L.A. Record
- Categories: Music
- Frequency: Quarterly
- Publisher: YBX Media Inc
- Total circulation: 40,000 (2010)
- Founder: Sean Carlson, Dan Monick, Charlie Rose, Chris Ziegler
- Founded: 2005
- First issue: August 2005
- Country: United States
- Language: English
- Website: larecord.com

= L.A. Record =

American music magazine

L.A. Record is an independent music magazine originally published weekly as a broadsheet poster. The poster usually depicts a local Los Angeles musicians and according to the magazine editors is meant to recreate an iconic album cover. In March 2008, it began publishing as a monthly magazine with a poster inside. The magazine is available to the public free of charge at local community spots in Southern California.

== History ==
The magazine was founded in 2005 by publisher Charlie Rose (not the TV personality), DJ and writer Chris Ziegler, Fuck Yeah Fest promoter Sean Carlson (involved from 2005 to 2007) and photographer Dan Monick. Their first issue featuring the Rolling Blackouts was set up as a parody of the New York Dolls' self-titled album cover. The cover and concept was chosen because the Rolling Blackouts were playing with the New York Dolls at the 2005 Sunset Junction Street Fair. The tradition of recreating album covers was developed by other bands who also wanted to recreate their favorite record cover. While there is no official rule, it has appeared in every issue. Now the publication is known for interviewing many local LA bands before they become popular in the mainstream including the Cold War Kids, Spindrift, Health, Flying Lotus, Moonrats, and Blank Blue. In January 2009, the Los Angeles Times recommended the L.A. Record as a resource to readers who would like to "separate the wheat from the chaff in the world of striving L.A. musicians" and lauded it for its "photography, promiscuous taste from avant-noise to vintage soul, eager but not worshipful writing and rad pull-out posters of RZA."

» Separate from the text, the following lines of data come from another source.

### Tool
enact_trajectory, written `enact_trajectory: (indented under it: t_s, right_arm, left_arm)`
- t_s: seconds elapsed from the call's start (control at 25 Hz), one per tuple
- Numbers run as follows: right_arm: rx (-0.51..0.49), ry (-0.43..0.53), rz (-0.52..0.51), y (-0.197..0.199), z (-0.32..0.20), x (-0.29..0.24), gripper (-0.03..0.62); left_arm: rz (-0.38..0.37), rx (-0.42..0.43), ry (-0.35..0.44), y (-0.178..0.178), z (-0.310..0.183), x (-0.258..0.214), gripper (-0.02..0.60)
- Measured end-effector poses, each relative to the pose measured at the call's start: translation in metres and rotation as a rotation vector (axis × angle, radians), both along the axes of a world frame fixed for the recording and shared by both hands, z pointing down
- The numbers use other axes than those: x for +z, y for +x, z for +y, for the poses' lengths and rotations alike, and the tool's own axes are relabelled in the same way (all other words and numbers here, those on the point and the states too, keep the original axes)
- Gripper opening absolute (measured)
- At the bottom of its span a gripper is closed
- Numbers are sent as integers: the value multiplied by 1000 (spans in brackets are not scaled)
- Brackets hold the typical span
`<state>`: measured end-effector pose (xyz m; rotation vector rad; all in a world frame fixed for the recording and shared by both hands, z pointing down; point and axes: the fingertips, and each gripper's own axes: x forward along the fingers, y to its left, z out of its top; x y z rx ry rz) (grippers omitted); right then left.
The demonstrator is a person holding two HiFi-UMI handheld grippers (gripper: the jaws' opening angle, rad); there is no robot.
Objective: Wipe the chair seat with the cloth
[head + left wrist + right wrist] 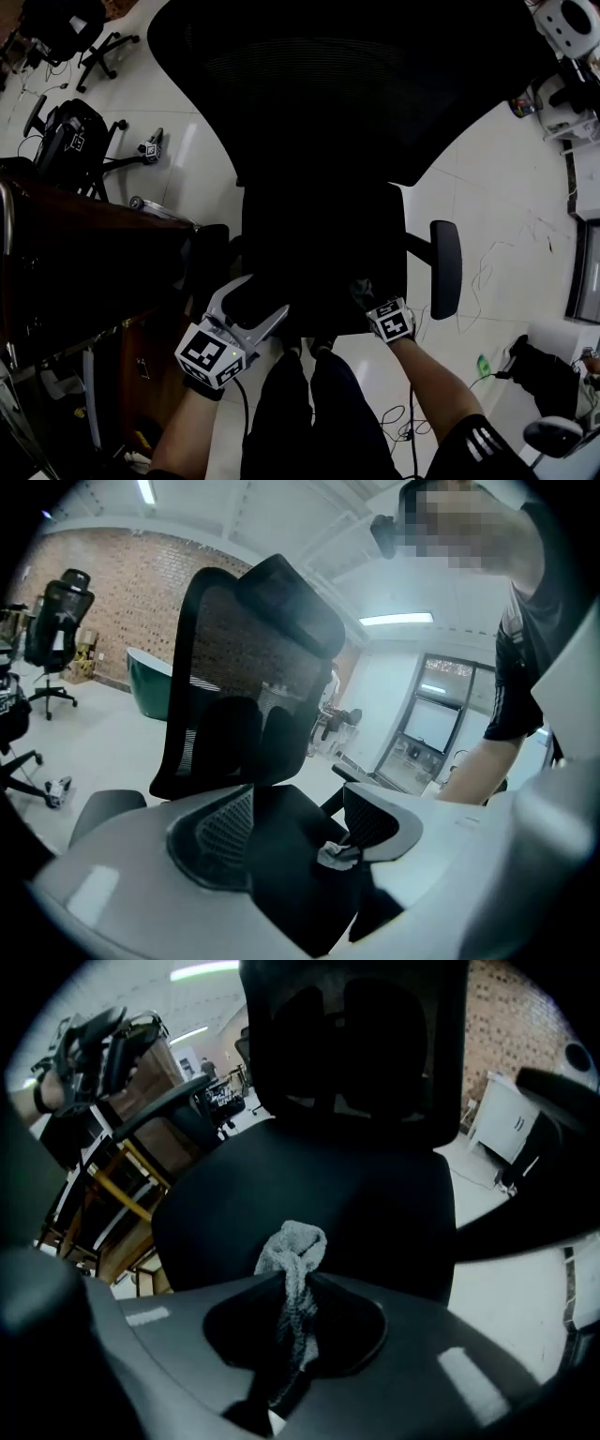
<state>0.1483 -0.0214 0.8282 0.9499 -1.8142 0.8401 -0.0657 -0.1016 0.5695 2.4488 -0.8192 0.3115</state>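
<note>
The black office chair's seat (319, 253) lies right below me, its mesh backrest (337, 75) beyond. My right gripper (364, 292) sits at the seat's near right edge, shut on a bunched grey cloth (294, 1265). The cloth sticks out past the jaws over the seat (309, 1185). My left gripper (264, 296) hovers at the seat's near left edge, its jaws spread wide and nothing between them. In the left gripper view the seat (281, 846) shows between the open jaws, with the cloth (336, 855) small at the far side.
A dark wooden desk (84, 253) stands close on the left. The chair's right armrest (446, 267) juts out beside my right arm. Other office chairs (70, 131) stand at the upper left, and cables (487, 272) lie on the white floor to the right.
</note>
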Motion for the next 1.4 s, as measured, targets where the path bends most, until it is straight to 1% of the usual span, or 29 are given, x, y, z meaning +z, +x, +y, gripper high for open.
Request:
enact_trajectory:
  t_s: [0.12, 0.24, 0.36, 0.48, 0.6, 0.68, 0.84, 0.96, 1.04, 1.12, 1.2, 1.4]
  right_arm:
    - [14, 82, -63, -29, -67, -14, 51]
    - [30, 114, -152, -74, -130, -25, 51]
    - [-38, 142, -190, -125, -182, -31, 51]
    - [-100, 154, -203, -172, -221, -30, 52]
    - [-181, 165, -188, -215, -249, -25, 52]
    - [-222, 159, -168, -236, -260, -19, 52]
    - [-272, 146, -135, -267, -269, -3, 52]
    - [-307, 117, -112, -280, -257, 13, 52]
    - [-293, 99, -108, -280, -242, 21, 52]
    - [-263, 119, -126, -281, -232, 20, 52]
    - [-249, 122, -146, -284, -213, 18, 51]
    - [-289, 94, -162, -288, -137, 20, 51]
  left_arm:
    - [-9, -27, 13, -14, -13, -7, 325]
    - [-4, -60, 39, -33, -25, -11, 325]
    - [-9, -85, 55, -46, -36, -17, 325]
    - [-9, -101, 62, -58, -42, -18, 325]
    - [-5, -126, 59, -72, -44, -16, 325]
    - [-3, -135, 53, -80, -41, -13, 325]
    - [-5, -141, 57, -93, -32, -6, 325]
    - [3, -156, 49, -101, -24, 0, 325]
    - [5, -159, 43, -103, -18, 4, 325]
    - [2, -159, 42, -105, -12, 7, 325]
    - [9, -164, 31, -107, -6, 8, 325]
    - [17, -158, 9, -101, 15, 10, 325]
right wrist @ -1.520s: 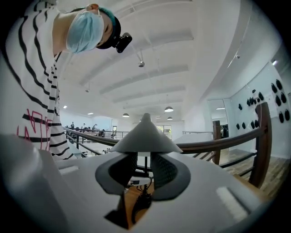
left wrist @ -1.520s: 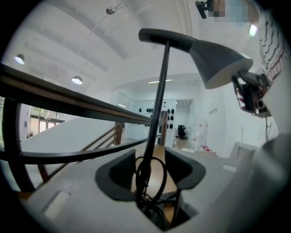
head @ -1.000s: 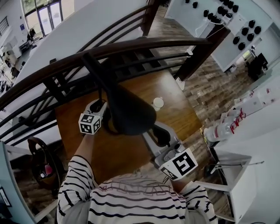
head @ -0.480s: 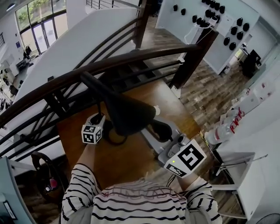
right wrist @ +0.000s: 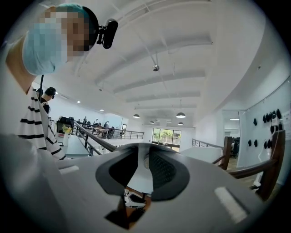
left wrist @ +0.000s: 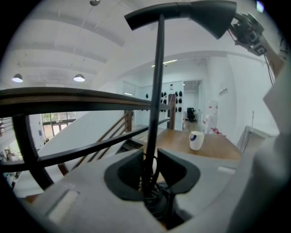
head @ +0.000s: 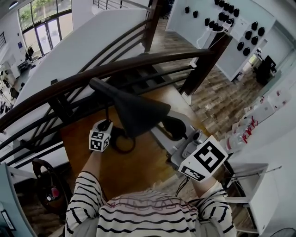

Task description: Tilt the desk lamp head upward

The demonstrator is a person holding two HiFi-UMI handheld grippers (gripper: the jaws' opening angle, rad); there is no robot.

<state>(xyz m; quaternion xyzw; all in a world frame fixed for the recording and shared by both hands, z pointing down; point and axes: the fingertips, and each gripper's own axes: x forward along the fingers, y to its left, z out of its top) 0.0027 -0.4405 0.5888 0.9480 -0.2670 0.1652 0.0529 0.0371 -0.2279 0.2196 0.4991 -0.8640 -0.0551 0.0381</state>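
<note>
A black desk lamp stands on the wooden table (head: 138, 162). Its cone head (head: 136, 113) sits on a thin stem (left wrist: 157, 82) above a ring base (head: 122, 139). My left gripper (head: 110, 127) is low on the stem. Its jaws have just been closing, and in the left gripper view (left wrist: 150, 170) the pads press the stem and cable between them. My right gripper (head: 173, 127) is shut on the head's rim. The right gripper view shows the head's white inside (right wrist: 138, 178) between the pads of the right gripper (right wrist: 144, 166). From the left gripper view the lamp head (left wrist: 211, 13) hangs high and tilted.
A dark curved railing (head: 92, 74) runs along the table's far side over a stairwell. A white cup (left wrist: 196, 140) stands on the table beyond the lamp. Bottles (head: 240, 134) sit on a white counter to the right. A person's striped sleeve (head: 83, 190) is below.
The right gripper has risen with the lamp head, which now tips further up and hides the cup in the head view. The left gripper stays at the stem.
</note>
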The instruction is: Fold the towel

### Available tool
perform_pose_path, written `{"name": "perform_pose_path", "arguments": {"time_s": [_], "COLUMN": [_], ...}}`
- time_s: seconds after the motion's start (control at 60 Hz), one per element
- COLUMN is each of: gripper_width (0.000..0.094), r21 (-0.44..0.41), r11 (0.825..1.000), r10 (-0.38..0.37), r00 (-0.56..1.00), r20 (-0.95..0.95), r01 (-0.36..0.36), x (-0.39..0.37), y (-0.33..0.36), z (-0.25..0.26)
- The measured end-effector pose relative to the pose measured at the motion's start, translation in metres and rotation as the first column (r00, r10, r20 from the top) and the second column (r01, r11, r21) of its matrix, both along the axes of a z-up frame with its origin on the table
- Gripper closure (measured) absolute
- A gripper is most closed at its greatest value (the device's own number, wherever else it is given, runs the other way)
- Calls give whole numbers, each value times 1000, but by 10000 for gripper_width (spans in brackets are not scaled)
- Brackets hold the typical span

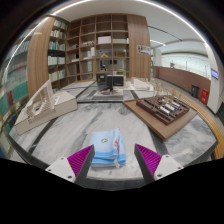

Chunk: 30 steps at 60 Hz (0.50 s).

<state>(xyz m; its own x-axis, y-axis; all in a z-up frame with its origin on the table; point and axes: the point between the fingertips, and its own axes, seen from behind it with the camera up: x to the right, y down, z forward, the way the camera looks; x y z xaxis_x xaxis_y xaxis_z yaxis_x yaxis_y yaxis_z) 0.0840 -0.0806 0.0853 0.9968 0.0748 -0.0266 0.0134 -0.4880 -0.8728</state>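
A light blue towel [106, 147] with a small red and yellow print lies folded in a compact rectangle on the marble-patterned table [60, 135]. It sits just ahead of and partly between my gripper's fingers. My gripper [112, 160] is open, with its magenta pads [80, 160] spread wide at either side of the towel's near edge. Nothing is held between the fingers.
A wooden tray [168, 110] with several items stands beyond on the right. A white rack-like object [38, 105] stands on the left. Tall wooden bookshelves [100, 45] and a dark chair [110, 82] are at the back of the room.
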Motion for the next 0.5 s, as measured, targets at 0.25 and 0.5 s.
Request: {"name": "perform_pose_path", "arguments": {"time_s": [0.25, 0.5], "gripper_width": [94, 86], "r21": [89, 140], "r11": [995, 988], "r10": [37, 54], "r00": [999, 998], "r20": [-25, 38], "r01": [-35, -59], "x": [-17, -12], "y": [-89, -127], "z": [56, 70]}}
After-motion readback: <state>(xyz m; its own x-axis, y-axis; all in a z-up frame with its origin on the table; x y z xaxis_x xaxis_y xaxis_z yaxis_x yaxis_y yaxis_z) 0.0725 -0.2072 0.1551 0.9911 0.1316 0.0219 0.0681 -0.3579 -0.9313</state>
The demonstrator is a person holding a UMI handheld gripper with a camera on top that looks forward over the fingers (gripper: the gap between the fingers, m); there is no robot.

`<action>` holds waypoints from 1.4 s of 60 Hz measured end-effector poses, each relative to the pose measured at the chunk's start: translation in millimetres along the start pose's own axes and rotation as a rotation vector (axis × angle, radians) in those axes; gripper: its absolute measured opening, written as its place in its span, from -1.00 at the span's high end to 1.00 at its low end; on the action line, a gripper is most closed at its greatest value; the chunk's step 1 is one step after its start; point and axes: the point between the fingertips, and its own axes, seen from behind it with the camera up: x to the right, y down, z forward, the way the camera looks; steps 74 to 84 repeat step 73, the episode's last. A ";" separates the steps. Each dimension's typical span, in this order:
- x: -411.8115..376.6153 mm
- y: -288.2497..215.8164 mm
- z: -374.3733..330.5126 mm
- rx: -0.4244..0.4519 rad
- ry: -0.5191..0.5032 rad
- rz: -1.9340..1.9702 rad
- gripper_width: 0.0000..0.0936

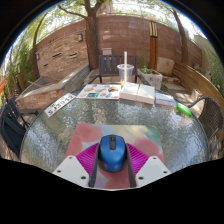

It concluded its first volume, a 29-issue run which began in August 2005 with the Rolling Blackouts, in March 2006 with Melvins collaborator and solo artist David Scott Stone. The second volume of 46 issues, also a weekly broadsheet, began in February 2007 with Big Business and concluded in December 2007 with AntiMC, leaving 75 total poster issues.

For the third volume, which began in March 2008 with Pocahaunted on the cover and BARR on the poster, L.A. Record began publishing monthly as a sixteen-page newsprint magazine with a poster as the centerfold. The website was also redesigned to make room for more content in February 2008.

Other visual contributors include photographer Chrissy Piper who shot several covers for Volume 1 and Erik Brunetti (owner and founder of FUCT), Ashkahn who did design work on several covers.

In August 2008 the magazine printed what may have been Isaac Hayes' last known interview.

== Magazine ==
The magazine has come in three types of format. It was first a broadsheet format containing an interview with a musician from Los Angeles, also featured on the cover. There is also an interview with a visiting band on tour, and other reviews or previews of local music, art, film, comedy and entertainment events.

The next format type was a monthly magazine which includes several interviews with local and touring bands as well as album reviews, original artwork, illustrated comic reviews of shows and records and expanded interviews. Also each issue includes a 22 × 32 inch poster featuring a local Los Angeles artist recreating an album cover of their choice. In May 2010, editorial staff announced that the magazine will be turning into a quarterly, which will feature local bands in addition to touring artists.

The first quarterly came out on July 31, 2010, and featured Flying Lotus on the cover. Ariel Pink's Haunted Graffiti was pictured in a center gatefold.

The magazine is also known to release vinyl 45 singles. The first one by L.A. Record writer and musician Devon Williams was released in summer 2007 to high acclaim. As a small but growing magazine it is becoming accepted and read among other industry magazines

== Website ==
The website features live reviews and album reviews that are updated multiple times a week. While some of these reviews are reprints of items published in the newspaper, many of them are unique to the website. The site also hosts videos and mp3s of local artists.